Using this metadata method and my previous example, it’s easy to find magazines by location, authors, subject, contents, age, and a long list of other attributes. We can apply this to objects that aren’t the same format; there are examples of video, audio, and print that pertain to the same subjects, authors, etc. This isn’t an impossible implementation. Considering further the Internet Archive, we see thousands upon thousands of metadata-rich items which are easily searchable and identifiable. However, the Internet Archive also suffers from a lackluster interface. It might be easy to find issues of Byte magazine, but it is a lot more difficult to figure out what issues we are missing or see an organizational flow more akin to a wiki system (though both systems lend themselves well to items being in more than one place). A hybridized system like this would be an option worth exploring, but I haven’t seen an ideal execution of it yet.

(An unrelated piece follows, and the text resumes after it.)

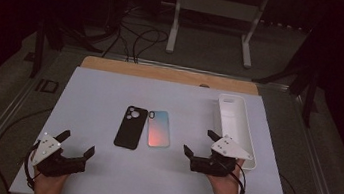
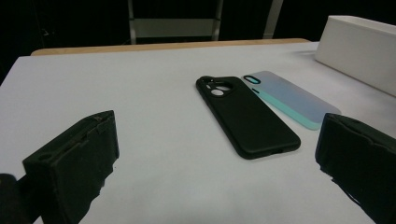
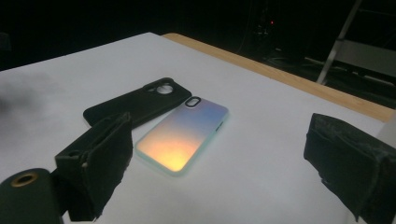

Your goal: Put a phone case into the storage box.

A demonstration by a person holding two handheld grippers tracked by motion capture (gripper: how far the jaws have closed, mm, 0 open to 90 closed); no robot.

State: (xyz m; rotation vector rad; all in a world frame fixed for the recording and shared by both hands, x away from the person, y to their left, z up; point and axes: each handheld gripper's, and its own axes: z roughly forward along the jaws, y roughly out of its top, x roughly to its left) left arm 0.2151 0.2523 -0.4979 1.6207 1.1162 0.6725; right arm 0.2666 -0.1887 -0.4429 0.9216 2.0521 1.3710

While this concept of a metadata-based organizational system isn’t a fool-proof solution, it can certainly be seen as a step in the right direction. We must also consider the credibility of those who decide to make contributions to metadata, especially on a large-scale public system. Consider the chaos and political makeup of how Wikipedia governs editing and then you’ll start to get an idea. While I’d like to implement a tagging system for my own personal media library (with my own tagging at first and the possibility of expansion), I am limited by my current conglomeration of hard drives scattered to different parts of the house, usually powered off. My next storage solution will take these ideas into planning and execution, making my data much easier to traverse. I will however have limitations as I won’t have many people perpetually reviewing and tagging my data with relevant information.

That said, the idea of being able to make my data more accessible is an exciting one, and increases portability of the data as a whole if I ever need to pass it on to others. As my tastes evolve and grow, so will the collection of data I hold.

With any hope, my organized chaos will ultimately become a little more organized and a little less chaotic.

With any luck, you’ll be able to browse it one day.